▸ **DIRECTIONS FOR THIS TASK**
Repeat exactly, and only, the lines of the entries below from the one with "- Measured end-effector" through the one with "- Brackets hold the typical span", both ends included.
RECORDS SHOWN Block Start
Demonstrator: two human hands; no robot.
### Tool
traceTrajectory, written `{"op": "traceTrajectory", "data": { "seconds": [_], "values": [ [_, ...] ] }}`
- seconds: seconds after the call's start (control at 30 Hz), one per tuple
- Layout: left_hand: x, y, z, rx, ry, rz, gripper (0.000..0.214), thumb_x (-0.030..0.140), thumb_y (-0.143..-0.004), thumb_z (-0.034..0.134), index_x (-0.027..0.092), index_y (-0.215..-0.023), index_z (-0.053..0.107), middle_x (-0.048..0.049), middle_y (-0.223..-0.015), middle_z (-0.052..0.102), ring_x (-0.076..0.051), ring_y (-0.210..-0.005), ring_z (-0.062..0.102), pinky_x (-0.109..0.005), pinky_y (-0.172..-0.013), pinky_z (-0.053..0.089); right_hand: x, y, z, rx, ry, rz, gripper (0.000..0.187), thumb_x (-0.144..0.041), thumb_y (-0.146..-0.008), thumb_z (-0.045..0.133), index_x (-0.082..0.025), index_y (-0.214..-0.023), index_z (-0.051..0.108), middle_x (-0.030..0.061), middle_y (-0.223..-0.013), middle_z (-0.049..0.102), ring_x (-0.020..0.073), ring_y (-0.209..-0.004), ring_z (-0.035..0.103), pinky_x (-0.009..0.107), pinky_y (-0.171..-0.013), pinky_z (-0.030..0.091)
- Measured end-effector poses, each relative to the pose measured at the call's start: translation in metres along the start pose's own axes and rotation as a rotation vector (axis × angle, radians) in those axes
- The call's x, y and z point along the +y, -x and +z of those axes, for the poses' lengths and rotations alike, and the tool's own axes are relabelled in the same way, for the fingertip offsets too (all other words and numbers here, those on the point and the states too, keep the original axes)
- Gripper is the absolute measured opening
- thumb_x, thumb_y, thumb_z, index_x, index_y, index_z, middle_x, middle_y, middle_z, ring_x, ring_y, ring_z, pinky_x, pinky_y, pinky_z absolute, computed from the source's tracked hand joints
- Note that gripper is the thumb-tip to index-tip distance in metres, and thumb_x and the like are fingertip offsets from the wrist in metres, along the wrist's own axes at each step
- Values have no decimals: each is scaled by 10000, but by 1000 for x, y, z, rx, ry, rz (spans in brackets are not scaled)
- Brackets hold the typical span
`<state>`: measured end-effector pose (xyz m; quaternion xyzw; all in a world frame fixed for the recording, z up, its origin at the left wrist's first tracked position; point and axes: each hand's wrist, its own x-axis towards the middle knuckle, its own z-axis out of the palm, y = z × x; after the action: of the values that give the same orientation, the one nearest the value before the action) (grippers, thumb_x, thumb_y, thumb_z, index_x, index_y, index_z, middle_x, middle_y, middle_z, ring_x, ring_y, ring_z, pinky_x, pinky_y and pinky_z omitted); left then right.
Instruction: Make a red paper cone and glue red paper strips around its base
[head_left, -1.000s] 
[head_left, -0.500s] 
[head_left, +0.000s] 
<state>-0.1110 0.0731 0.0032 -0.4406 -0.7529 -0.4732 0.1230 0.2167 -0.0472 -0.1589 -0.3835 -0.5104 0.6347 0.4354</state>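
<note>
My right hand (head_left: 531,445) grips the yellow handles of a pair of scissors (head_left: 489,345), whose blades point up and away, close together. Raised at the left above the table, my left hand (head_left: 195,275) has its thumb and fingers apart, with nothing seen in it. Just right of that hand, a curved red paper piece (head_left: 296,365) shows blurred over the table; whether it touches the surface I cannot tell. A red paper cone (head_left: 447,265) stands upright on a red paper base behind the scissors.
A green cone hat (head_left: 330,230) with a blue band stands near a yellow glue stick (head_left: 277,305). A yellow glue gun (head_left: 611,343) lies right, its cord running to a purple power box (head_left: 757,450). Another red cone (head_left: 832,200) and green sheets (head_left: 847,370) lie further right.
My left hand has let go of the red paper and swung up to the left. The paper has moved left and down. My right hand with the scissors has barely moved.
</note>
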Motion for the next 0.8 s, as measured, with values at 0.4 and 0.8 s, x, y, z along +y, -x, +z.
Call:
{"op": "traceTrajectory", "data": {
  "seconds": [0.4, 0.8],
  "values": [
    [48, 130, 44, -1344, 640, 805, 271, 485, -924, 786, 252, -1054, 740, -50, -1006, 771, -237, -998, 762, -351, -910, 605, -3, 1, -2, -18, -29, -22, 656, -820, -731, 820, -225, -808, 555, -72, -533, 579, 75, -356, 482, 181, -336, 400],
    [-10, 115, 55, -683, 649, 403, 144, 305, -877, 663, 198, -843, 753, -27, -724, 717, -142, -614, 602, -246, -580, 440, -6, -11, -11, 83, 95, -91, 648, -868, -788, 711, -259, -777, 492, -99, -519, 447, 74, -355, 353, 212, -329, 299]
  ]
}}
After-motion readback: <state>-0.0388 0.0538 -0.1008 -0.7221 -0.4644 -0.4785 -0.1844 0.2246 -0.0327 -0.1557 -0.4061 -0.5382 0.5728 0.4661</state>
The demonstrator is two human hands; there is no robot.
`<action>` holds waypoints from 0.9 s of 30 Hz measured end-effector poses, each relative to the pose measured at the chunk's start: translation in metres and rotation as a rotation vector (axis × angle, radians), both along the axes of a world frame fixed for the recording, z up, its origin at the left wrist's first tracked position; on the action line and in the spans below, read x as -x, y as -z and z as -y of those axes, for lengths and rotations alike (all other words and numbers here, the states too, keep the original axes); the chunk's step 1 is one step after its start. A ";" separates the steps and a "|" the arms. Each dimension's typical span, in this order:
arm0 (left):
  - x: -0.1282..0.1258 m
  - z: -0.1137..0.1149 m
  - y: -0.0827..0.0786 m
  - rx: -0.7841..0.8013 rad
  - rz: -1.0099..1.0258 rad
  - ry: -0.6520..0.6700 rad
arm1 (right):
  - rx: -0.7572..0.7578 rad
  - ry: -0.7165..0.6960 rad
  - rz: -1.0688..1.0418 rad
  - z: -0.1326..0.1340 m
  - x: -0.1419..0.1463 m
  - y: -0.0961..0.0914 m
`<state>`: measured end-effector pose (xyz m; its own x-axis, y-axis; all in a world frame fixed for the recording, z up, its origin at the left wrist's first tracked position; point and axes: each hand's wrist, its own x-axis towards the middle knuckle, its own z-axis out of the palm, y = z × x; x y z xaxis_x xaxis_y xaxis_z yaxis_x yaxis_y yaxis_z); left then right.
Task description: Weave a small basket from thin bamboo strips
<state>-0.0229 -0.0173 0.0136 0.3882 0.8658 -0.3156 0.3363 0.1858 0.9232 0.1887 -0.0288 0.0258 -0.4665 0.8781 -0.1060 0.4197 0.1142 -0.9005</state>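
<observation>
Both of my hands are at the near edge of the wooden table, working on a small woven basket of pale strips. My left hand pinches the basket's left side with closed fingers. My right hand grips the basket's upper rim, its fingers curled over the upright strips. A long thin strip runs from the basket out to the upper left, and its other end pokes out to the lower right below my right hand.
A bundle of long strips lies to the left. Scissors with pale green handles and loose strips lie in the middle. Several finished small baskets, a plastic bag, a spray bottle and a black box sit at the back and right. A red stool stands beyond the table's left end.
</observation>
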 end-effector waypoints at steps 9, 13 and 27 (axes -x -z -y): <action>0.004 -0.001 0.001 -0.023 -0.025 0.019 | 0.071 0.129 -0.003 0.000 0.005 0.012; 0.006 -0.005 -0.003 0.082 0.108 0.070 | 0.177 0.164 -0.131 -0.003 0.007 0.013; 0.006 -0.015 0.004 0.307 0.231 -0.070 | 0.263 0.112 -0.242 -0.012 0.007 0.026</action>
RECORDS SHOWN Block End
▸ **TASK RESULT**
- Measured end-effector poses, each relative to the pose measured at the call's start: translation in metres along the start pose's own axes and rotation as a rotation vector (axis × angle, radians) in those axes
- The call's x, y and z point along the +y, -x and +z of those axes, for the poses' lengths and rotations alike, and the tool's own axes are relabelled in the same way, for the fingertip offsets too (all other words and numbers here, those on the point and the states too, keep the original axes)
- Gripper is the absolute measured opening
- thumb_x, thumb_y, thumb_z, index_x, index_y, index_z, middle_x, middle_y, middle_z, ring_x, ring_y, ring_z, pinky_x, pinky_y, pinky_z absolute, computed from the source's tracked hand joints
- Note that gripper is the thumb-tip to index-tip distance in metres, and thumb_x and the like are fingertip offsets from the wrist in metres, along the wrist's own axes at each step
- Values have no decimals: each is scaled by 10000, but by 1000 for x, y, z, rx, ry, rz (spans in brackets are not scaled)
- Brackets hold the typical span

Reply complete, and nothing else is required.